Just finished a few guns with my homemade painted camo and only have a few more I need to paint. I was just wondering how many here would rather paint their own guns and what it looks like. I also gotta pillar bed and glass bed a few guns here soon so do you usually pay for the rifle already bedded, hire a gunsmith or do you like to do all the work yourself too?


----------



## wyogoob (Sep 7, 2007)

Wow, nice job!


----------



## Lone_Hunter (Oct 25, 2017)

Painters tape, a mesh net, and some cans of rustoleum. Nothing fancy, just matching local colors and breaking up the outline.


----------



## toasty (May 15, 2008)

Those look great. I did a shotgun a couple years ago in sagebrush for turkey hunting and liked how it turned out. Probably should have done the receiver as well.


----------



## Lone_Hunter (Oct 25, 2017)

Bought a new bow last year, unfortunately all black was all they had in stock. Nothing I couldn't fix on my own.


----------



## DreadedBowHunter (Sep 22, 2021)

Lone_Hunter said:


> Bought a new bow last year, unfortunately all black was all they had in stock. Nothing I couldn't fix on my own.
> View attachment 151354


Sweet looks good also paint your sight frame, limbs and your limb pockets get it all custom camo😎


----------



## DreadedBowHunter (Sep 22, 2021)

toasty said:


> Those look great. I did a shotgun a couple years ago in sagebrush for turkey hunting and liked how it turned out. Probably should have done the receiver as well.


Looks good. Only thing I forgot to paint was my ejection port cover 😆 I’ll have to get that done now


----------



## waspocrew (Nov 26, 2011)

I’ve done a few over the years- nothing too fancy, but a fun project nonetheless.


----------



## AF CYN (Mar 19, 2009)

I've considered doing it on my .223 stock. I may have to give it a go someday. 

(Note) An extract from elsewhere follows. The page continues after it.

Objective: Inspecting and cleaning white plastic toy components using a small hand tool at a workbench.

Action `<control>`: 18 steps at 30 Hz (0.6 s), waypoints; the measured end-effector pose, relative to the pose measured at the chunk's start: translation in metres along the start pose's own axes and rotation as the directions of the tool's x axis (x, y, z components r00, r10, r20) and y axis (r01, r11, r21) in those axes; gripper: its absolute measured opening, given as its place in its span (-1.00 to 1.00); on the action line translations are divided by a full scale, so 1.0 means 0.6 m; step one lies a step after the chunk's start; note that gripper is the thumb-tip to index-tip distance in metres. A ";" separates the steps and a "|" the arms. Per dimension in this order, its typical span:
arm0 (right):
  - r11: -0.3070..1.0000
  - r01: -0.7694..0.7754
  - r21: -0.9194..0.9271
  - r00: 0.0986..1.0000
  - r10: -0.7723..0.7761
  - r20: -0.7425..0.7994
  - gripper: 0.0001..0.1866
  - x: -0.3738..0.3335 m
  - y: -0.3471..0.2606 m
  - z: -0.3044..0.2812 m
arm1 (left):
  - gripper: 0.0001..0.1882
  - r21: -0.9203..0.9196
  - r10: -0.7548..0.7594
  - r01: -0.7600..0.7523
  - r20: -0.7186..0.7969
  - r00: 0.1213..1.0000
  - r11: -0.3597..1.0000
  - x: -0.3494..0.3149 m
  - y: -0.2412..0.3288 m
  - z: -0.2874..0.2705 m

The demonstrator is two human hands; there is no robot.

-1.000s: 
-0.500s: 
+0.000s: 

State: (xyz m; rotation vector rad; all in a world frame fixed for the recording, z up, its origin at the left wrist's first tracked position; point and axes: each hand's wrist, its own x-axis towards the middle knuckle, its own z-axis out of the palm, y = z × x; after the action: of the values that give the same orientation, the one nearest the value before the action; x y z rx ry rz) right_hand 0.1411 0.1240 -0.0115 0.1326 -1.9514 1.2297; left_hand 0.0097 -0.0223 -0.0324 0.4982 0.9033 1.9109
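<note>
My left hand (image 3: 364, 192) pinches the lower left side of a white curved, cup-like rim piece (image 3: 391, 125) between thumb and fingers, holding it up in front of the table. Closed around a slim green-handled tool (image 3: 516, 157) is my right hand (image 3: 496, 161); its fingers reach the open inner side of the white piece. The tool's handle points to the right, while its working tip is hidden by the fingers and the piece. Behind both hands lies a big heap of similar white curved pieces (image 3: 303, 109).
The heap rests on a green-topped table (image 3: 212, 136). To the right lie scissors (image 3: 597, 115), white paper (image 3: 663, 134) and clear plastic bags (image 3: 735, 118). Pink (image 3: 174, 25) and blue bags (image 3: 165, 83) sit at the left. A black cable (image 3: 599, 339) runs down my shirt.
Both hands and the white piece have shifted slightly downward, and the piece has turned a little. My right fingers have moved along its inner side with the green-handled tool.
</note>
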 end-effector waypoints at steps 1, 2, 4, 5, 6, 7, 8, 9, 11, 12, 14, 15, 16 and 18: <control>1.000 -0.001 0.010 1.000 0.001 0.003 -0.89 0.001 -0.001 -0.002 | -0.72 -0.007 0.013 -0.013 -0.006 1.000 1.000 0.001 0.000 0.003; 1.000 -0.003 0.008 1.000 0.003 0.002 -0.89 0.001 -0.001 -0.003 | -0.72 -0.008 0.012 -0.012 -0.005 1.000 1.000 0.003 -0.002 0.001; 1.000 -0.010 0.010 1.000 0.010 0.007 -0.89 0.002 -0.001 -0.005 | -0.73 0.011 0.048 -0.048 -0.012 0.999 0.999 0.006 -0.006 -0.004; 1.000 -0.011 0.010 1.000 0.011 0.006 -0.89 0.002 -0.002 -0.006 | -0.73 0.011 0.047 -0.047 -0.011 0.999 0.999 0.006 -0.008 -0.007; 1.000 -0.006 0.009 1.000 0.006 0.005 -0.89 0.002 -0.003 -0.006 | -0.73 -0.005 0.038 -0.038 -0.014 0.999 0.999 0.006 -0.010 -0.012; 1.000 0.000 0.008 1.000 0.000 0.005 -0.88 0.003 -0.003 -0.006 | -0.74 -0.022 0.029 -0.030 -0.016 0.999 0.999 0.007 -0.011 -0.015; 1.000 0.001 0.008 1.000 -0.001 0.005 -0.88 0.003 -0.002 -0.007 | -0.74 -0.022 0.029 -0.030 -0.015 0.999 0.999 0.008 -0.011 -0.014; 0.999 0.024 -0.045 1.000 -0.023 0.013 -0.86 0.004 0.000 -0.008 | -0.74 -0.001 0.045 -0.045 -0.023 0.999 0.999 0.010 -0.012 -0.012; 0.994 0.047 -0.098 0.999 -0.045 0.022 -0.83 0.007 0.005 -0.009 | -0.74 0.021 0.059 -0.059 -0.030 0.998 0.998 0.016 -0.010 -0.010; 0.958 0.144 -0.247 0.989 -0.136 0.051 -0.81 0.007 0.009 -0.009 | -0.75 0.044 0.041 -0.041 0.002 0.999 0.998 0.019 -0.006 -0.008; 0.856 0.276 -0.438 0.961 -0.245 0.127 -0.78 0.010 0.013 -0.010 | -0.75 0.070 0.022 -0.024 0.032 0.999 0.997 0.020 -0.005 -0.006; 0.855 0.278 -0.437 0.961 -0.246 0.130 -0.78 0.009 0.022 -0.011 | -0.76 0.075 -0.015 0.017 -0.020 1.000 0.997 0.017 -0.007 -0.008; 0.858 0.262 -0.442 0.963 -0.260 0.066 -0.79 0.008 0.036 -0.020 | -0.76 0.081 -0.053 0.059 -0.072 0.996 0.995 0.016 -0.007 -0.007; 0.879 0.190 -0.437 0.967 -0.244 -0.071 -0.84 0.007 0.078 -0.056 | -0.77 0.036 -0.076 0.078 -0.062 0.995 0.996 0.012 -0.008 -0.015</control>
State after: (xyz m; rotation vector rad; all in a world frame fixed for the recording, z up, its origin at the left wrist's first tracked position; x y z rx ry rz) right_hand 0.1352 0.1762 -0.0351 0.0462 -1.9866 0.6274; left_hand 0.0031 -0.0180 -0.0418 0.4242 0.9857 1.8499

I'm really impressed with everyone's work on here. Lay some of those guns in the grass or up against a tree and you may never find it again!


----------



## PBH (Nov 7, 2007)

My wife got talked into buying a used 7mm for me a few years ago. That gun had the most god-awful rattle-can paint job on it I've ever seen!! It was hideous!! I spent numerous hours trying to clean that ugly thing up as much as possible. I don't have any "after" pictures -- just this picture of how NOT to spray paint your gun!


----------



## one4fishing (Jul 2, 2015)

Steps to painting a shotgun (dial up users beware)
https://r.tapatalk.com/shareLink/to...to painting a shotgun (dial up users beware)Don’t know if this link will work but there’s a pretty good write up on how some one paints shotguns over on Duck Hunting Chat. One day I’ll probably try it on my duck gun.


----------



## one4fishing (Jul 2, 2015)

Here’s the non Tapatalk link. 









Steps to painting a shotgun (dial up users beware)


** Sorry guys, I can not paint anyones gun as my real job requires me to be out of the country for 6 to 8 months a year ** Ok guys, after posting pics of the guns that I`ve painted, I`ve received a lot of requests on a step-by- step process. I have taken in a gun from Fowl Wishes here at DHC...




www.duckhuntingchat.com


----------



## bthewilde (Feb 8, 2018)

DreadedBowHunter said:


> Just finished a few guns with my homemade painted camo and only have a few more I need to paint. I was just wondering how many here would rather paint their own guns and what it looks like. I also gotta pillar bed and glass bed a few guns here soon so do you usually pay for the rifle already bedded, hire a gunsmith or do you like to do all the work yourself too?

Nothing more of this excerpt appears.